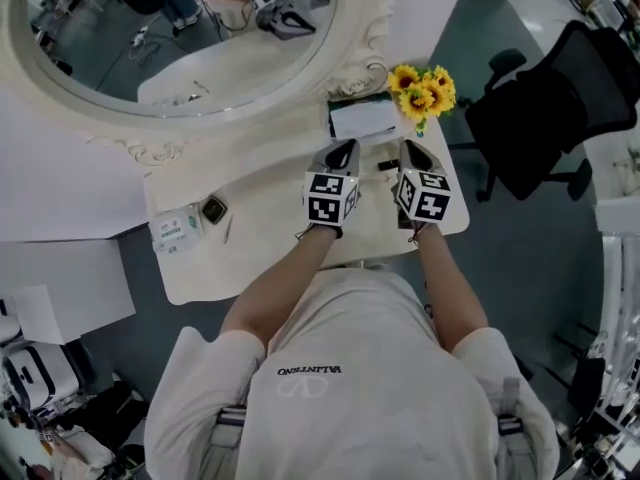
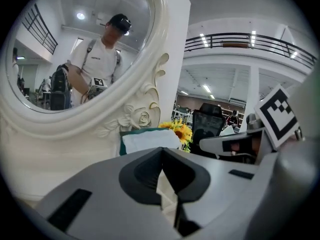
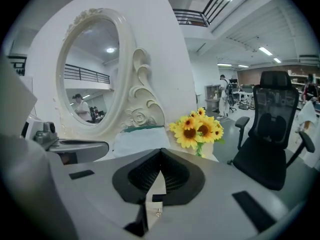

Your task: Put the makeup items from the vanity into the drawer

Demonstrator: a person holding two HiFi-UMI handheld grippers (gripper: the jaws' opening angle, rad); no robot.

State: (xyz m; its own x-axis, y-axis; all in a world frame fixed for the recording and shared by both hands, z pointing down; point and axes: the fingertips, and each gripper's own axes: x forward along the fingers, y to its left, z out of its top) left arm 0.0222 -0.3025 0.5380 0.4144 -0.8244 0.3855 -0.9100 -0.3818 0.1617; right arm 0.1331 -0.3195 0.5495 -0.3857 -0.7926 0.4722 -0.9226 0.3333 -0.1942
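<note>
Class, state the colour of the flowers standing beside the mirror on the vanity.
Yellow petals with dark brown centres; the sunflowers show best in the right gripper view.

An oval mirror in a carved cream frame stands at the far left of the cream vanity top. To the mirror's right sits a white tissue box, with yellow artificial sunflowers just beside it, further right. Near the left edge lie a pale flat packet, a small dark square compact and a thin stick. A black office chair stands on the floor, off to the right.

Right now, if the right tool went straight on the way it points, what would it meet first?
Probably the right end of the white box; the sunflowers stand just right of that line. Depth is unclear.
</note>
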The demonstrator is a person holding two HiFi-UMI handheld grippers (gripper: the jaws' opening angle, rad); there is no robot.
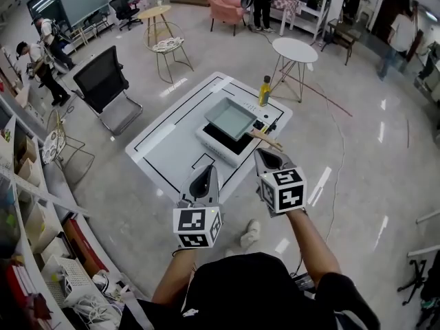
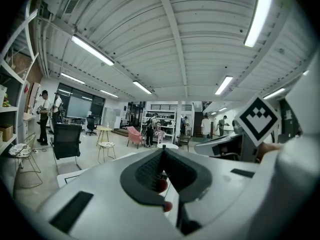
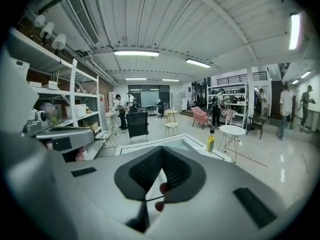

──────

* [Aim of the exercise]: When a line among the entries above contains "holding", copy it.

* [Task answer]:
Demonstrator: a person holding two HiFi-UMI handheld grippers (gripper: the jaws' opening angle, rad); no robot.
The demonstrator is a person holding two HiFi-UMI handheld grippers (gripper: the jaws' opening angle, rad); there is no robot.

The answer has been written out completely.